What the exercise asks:
The lines to return are those below that contain the word "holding".

Supplied data:
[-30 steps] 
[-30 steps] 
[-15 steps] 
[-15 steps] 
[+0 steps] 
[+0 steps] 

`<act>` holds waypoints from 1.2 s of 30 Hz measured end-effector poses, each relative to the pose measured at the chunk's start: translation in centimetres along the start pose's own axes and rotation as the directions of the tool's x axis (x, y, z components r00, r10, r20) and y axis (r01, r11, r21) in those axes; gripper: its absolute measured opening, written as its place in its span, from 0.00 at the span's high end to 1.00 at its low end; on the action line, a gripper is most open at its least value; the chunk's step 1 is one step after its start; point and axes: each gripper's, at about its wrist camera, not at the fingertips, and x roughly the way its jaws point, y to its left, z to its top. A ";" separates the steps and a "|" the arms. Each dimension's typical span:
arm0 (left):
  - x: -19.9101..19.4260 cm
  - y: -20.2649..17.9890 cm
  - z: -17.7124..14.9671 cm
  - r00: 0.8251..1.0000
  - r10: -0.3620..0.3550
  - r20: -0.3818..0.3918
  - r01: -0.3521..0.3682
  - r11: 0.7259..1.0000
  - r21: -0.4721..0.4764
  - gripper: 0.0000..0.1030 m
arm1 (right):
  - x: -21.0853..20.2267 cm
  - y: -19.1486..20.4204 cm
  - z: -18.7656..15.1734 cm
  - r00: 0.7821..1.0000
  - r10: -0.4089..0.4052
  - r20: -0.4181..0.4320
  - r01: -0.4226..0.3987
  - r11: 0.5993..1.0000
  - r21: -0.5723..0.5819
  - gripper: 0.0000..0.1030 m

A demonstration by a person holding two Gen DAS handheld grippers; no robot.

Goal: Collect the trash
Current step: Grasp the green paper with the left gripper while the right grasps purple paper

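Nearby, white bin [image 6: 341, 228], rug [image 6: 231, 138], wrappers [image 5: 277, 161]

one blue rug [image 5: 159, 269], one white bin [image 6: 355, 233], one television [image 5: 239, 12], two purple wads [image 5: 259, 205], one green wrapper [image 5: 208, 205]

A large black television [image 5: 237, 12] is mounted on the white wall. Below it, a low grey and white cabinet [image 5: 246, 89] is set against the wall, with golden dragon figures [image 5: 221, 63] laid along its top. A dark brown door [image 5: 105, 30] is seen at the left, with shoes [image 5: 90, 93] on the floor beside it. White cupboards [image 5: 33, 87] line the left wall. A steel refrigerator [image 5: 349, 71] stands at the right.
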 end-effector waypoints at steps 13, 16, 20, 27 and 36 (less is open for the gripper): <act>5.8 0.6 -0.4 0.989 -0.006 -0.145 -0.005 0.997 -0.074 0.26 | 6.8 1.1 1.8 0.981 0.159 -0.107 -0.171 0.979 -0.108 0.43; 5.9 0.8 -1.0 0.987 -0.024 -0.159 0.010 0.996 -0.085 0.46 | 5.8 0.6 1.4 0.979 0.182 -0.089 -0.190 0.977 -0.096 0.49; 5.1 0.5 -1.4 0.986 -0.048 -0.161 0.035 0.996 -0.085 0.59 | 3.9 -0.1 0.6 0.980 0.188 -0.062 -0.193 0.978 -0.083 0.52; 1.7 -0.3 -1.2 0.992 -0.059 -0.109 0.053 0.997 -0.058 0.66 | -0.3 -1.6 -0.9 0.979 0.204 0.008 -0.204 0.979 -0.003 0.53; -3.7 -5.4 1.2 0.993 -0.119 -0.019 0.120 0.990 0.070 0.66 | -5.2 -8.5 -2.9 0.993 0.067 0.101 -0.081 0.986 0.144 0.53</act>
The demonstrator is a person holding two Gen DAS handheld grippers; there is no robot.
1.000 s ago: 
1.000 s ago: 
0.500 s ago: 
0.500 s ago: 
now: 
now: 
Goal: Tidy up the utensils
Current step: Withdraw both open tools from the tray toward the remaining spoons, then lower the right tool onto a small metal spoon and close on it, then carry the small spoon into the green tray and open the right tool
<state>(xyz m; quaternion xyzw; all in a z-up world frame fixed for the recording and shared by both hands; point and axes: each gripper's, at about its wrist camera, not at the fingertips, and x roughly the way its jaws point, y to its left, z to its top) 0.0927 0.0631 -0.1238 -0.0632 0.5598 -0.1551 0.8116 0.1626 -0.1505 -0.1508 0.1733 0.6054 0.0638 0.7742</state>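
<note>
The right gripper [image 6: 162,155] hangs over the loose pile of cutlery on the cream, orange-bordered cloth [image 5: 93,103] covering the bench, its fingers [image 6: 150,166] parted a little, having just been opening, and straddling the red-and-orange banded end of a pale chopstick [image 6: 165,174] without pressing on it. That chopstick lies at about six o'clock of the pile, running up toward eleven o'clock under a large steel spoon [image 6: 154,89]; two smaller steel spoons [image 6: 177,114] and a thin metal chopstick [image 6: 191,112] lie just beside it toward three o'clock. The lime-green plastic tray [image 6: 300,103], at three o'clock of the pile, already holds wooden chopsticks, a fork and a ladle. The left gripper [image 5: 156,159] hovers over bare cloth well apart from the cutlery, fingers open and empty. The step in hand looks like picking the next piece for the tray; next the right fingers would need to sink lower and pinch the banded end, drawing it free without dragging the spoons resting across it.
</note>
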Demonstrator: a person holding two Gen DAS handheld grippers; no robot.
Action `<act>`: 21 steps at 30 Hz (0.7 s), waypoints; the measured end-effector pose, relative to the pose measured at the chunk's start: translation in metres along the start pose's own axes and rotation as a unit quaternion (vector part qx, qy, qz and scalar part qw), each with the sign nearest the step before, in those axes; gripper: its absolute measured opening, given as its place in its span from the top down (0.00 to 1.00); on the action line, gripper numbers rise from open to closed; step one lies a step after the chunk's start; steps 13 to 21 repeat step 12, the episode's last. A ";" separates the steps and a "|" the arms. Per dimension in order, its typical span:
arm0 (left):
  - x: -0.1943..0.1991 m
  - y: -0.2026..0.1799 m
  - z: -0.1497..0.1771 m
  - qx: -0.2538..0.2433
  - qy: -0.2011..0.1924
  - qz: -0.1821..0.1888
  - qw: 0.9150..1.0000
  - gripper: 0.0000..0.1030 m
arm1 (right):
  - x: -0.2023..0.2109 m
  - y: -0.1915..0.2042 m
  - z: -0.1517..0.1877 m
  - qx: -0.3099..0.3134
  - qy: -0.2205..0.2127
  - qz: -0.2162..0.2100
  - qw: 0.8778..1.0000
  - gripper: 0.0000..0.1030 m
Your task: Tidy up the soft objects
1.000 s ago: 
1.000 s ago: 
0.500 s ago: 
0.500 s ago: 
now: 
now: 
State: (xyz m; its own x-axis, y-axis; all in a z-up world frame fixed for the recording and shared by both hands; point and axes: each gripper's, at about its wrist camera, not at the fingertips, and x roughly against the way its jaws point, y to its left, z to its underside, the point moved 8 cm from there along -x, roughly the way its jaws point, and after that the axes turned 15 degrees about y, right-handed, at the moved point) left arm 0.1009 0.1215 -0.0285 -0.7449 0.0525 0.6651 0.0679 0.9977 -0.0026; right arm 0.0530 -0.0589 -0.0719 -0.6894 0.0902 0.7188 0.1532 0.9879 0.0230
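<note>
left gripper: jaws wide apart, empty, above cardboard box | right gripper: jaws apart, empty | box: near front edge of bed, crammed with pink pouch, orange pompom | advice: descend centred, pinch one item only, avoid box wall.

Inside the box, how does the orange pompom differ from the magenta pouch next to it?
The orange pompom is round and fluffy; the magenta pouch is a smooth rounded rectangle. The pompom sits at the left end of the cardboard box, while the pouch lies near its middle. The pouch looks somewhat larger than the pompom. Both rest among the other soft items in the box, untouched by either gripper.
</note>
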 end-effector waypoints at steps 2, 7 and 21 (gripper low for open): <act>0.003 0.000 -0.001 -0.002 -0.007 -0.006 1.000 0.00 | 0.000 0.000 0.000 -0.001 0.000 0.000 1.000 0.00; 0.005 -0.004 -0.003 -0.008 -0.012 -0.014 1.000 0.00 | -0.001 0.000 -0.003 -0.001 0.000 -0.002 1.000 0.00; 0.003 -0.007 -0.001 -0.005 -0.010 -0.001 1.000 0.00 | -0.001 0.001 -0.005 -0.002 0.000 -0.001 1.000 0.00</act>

Response:
A demonstration by a person holding two Gen DAS handheld grippers; no robot.
The demonstrator is a person holding two Gen DAS handheld grippers; there is no robot.
Demonstrator: a person holding two Gen DAS handheld grippers; no robot.

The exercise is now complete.